- _What you will do_: Scan the data beneath this task and copy each line that includes "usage".

++++ Given information

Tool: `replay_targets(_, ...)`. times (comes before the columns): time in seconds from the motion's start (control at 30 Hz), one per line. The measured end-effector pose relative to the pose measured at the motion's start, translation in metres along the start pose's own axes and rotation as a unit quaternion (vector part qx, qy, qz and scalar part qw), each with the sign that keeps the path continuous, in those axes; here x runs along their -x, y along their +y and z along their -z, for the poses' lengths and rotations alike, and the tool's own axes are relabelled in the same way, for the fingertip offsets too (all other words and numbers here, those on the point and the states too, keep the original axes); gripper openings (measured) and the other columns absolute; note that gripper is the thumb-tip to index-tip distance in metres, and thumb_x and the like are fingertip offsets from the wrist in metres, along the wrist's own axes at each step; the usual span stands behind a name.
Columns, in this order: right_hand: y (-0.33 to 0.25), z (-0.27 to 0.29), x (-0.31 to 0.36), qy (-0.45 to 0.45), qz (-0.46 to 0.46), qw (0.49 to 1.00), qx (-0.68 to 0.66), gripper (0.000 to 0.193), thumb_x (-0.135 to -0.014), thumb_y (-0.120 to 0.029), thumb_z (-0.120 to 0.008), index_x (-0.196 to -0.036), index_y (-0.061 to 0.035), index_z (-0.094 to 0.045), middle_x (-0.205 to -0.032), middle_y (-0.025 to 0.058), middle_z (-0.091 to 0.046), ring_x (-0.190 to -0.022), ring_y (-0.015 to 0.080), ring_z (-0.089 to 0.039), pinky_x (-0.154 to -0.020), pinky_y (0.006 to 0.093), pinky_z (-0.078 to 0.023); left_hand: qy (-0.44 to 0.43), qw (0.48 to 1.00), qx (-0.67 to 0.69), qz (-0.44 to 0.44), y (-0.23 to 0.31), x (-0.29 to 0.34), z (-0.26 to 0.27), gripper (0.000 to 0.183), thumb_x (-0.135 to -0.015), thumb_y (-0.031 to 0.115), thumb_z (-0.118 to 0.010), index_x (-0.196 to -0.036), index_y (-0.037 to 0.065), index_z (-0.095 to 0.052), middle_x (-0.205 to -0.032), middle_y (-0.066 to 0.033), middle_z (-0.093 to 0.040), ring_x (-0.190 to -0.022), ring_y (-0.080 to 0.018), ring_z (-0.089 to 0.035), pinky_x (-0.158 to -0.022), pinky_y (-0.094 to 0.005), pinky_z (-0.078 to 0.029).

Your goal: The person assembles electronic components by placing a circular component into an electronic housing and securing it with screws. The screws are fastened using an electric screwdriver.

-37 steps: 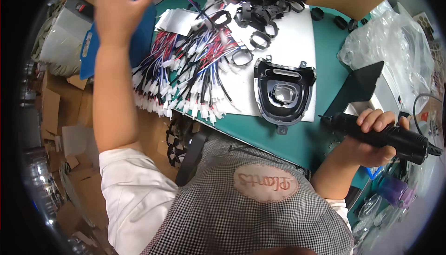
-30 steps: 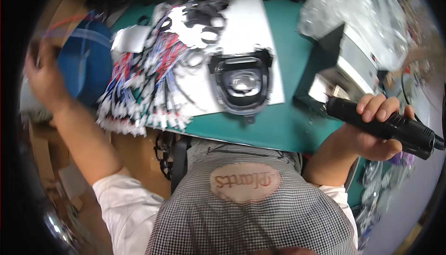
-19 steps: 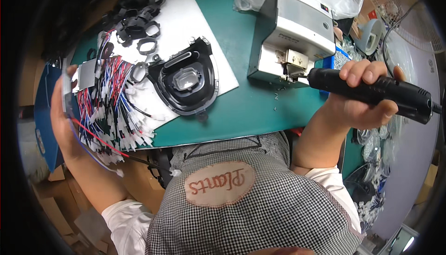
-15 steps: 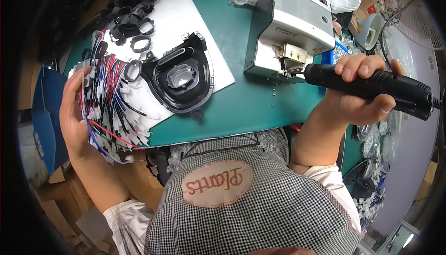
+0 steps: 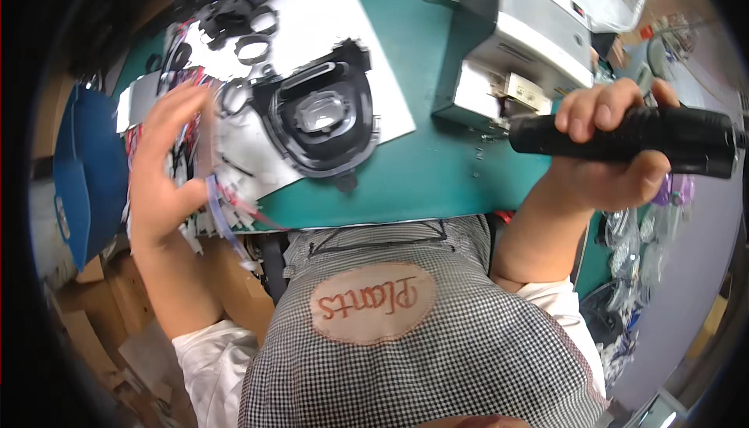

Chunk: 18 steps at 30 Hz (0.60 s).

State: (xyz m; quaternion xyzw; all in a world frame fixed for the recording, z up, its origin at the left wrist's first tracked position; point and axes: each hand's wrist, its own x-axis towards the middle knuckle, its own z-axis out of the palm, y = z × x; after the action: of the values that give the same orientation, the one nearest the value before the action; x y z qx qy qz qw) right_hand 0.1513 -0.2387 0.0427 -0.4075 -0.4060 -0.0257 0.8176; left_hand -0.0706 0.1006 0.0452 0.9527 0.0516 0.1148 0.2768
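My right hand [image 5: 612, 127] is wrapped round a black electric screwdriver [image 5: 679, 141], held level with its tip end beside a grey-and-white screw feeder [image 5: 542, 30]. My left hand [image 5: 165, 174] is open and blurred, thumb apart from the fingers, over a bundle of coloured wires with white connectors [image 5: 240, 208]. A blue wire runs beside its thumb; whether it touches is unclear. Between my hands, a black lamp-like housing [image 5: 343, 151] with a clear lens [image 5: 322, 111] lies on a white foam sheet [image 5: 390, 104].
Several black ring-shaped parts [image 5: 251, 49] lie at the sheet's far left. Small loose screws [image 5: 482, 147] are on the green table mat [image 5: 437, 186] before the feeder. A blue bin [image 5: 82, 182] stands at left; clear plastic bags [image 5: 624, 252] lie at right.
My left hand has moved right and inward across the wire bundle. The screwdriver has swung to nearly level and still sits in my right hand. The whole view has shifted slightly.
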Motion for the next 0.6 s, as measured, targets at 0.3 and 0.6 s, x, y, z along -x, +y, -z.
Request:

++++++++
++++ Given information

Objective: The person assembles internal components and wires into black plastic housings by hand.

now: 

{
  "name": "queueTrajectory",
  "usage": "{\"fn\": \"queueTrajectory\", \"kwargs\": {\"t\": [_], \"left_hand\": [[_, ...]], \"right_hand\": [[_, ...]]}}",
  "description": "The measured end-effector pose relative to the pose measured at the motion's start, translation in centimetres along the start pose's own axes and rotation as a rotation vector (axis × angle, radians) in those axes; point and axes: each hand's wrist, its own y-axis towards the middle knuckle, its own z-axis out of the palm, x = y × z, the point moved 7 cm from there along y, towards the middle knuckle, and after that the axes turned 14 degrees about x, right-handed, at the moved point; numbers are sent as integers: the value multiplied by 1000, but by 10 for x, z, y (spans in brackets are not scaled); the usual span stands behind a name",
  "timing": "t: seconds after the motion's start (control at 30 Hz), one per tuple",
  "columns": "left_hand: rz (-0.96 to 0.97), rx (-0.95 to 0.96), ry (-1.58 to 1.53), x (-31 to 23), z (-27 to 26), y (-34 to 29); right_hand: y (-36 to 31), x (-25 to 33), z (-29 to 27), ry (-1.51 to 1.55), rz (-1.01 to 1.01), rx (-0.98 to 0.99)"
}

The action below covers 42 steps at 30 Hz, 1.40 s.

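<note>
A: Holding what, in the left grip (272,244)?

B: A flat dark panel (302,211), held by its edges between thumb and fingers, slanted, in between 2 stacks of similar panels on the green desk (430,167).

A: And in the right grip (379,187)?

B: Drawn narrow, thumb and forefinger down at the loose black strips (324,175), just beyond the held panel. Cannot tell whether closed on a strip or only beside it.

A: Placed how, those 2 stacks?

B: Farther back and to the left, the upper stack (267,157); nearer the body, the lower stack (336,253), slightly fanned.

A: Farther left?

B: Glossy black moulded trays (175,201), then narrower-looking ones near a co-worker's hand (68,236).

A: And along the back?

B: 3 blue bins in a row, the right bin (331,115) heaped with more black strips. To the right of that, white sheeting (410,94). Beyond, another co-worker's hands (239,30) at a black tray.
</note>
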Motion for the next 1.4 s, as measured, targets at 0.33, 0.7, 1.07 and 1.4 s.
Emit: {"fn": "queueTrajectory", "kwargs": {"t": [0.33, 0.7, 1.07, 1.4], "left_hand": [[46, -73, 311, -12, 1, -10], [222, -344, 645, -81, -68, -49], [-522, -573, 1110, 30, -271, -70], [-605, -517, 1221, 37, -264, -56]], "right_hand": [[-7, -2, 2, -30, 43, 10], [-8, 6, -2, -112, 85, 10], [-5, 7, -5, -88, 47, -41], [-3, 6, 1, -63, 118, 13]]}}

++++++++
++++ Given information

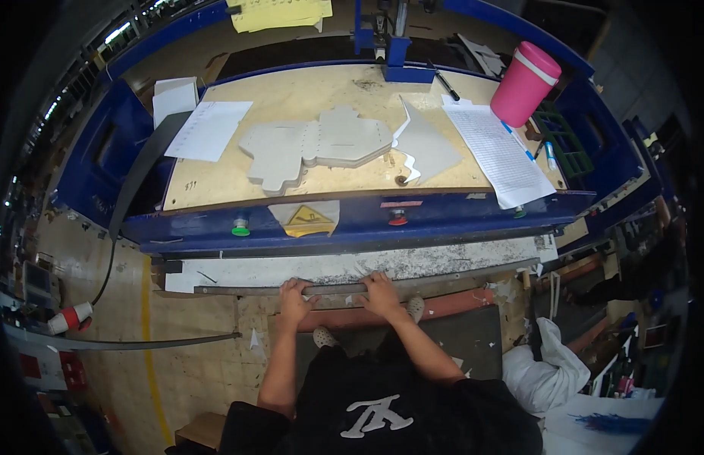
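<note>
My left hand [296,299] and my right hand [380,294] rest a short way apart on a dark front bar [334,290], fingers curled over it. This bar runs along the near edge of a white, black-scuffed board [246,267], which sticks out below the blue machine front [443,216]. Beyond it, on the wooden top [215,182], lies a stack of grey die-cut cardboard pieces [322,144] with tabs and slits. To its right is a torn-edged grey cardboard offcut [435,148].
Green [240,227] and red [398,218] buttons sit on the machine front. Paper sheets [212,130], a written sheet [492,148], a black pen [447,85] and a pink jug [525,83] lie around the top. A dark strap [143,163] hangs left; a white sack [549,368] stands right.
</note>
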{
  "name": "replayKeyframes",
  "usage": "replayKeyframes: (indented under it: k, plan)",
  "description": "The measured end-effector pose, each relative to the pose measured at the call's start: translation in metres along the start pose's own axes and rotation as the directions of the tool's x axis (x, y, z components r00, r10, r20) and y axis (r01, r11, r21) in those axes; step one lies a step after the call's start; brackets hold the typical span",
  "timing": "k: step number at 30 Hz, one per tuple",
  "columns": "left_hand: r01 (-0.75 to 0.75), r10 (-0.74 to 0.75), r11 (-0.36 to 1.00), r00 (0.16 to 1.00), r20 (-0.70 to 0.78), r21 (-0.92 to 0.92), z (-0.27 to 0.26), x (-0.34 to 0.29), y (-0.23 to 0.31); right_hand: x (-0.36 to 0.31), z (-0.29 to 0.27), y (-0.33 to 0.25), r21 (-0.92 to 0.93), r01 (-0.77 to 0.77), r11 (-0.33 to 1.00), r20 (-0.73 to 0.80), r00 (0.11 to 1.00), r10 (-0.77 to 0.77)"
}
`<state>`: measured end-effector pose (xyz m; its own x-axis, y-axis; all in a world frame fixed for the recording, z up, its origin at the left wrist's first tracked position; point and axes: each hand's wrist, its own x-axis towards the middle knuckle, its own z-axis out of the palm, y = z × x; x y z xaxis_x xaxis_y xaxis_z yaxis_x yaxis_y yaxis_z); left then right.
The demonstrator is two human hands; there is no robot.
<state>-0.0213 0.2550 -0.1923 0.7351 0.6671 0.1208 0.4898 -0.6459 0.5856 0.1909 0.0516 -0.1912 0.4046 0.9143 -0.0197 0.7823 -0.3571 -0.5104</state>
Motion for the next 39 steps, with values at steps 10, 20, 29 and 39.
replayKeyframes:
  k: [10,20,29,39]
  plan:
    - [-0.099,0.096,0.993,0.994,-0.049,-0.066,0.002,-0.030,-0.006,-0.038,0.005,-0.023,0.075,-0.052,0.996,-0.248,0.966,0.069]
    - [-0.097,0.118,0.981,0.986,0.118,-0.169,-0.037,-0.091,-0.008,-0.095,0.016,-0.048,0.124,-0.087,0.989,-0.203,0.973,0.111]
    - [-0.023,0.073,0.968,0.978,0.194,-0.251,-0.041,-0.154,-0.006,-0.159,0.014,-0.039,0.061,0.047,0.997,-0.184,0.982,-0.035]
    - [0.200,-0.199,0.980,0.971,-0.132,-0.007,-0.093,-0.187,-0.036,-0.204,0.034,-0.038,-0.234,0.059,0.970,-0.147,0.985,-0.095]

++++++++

- _Solution for this task_:
  "usage": "{\"fn\": \"queueTrajectory\", \"kwargs\": {\"t\": [_], \"left_hand\": [[_, ...]], \"right_hand\": [[_, ...]]}}",
  "usage": "replayKeyframes: (indented under it: k, plan)",

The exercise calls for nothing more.